Some in the medical community seem poised to give the scoring system itself a C. Cleveland Clinic’s chief quality officer pointed out that data used in the scoring is a year or two old and does not show any improvements made since then. It also stopped its reporting to the Leapfrog Group, citing more involved CMS reporting requirements. “You are automatically at a deficit if you did not participate in their survey,” said Dr. Shannon Phillips of Cleveland Clinic.
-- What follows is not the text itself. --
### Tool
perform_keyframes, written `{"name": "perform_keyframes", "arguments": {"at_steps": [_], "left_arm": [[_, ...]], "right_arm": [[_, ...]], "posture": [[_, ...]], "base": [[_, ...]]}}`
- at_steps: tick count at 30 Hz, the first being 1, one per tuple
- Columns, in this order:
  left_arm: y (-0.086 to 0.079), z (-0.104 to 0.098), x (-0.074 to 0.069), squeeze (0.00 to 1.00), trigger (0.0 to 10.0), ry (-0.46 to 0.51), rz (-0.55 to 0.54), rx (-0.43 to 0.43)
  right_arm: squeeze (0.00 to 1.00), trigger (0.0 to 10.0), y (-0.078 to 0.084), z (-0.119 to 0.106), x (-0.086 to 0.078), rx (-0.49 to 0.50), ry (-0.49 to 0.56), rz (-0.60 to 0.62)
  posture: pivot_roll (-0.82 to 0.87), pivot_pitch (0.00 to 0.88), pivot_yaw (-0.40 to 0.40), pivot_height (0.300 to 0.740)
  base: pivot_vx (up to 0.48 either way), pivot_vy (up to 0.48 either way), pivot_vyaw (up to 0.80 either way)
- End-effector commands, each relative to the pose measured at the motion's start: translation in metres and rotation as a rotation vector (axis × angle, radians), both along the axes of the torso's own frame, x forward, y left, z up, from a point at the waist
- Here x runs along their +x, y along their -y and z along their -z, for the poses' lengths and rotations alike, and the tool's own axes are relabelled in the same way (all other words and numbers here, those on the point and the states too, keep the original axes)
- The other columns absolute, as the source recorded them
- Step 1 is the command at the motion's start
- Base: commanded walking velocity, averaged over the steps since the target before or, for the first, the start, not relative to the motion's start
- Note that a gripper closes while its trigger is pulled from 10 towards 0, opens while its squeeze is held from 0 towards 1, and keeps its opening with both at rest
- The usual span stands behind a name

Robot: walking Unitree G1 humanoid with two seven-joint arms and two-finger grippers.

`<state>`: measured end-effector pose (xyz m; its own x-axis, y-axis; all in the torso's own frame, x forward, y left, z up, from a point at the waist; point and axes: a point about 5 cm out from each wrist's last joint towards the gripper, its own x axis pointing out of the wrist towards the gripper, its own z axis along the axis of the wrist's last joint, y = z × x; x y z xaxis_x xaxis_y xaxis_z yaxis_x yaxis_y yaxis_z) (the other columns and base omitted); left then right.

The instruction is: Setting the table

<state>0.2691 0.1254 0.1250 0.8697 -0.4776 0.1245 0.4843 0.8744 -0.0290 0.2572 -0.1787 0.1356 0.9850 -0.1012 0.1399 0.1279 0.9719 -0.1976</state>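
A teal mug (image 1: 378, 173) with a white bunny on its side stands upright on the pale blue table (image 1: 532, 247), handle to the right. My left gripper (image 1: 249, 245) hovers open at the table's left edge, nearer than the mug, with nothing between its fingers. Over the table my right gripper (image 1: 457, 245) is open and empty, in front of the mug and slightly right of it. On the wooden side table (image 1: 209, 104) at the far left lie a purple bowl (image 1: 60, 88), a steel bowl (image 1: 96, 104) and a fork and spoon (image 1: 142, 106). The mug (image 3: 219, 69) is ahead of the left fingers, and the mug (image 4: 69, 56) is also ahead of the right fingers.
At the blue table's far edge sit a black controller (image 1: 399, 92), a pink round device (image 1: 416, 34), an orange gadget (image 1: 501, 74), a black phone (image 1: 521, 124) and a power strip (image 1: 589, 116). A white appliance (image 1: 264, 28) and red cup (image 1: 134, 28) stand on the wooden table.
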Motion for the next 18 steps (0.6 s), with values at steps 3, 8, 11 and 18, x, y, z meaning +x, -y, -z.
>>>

The American Hospital Association is also less than pleased, and AHA's vice president of quality and patient safety policy said, "The American Hospital Association has supported several good quality measures but many of the measures Leapfrog uses to grade hospitals are flawed and they do not accurately portray a picture of the safety efforts made by hospitals."

Some of the measures used include:

  • Entering physician orders into electronic records
  • Prompt removal of catheters
  • Incidence of pressure ulcers
  • Surgical object retention
  • Incidence of central line infections
  • Accidental puncture or laceration
  • Death following surgery
  • Best practices to prevent pneumonia, infections, etc.
The hope is that things will improve as time goes on and the grading system is tweaked. “As better data comes along and as time goes by, my hope is this grading will get refined,” Jha told Kaiser Health News.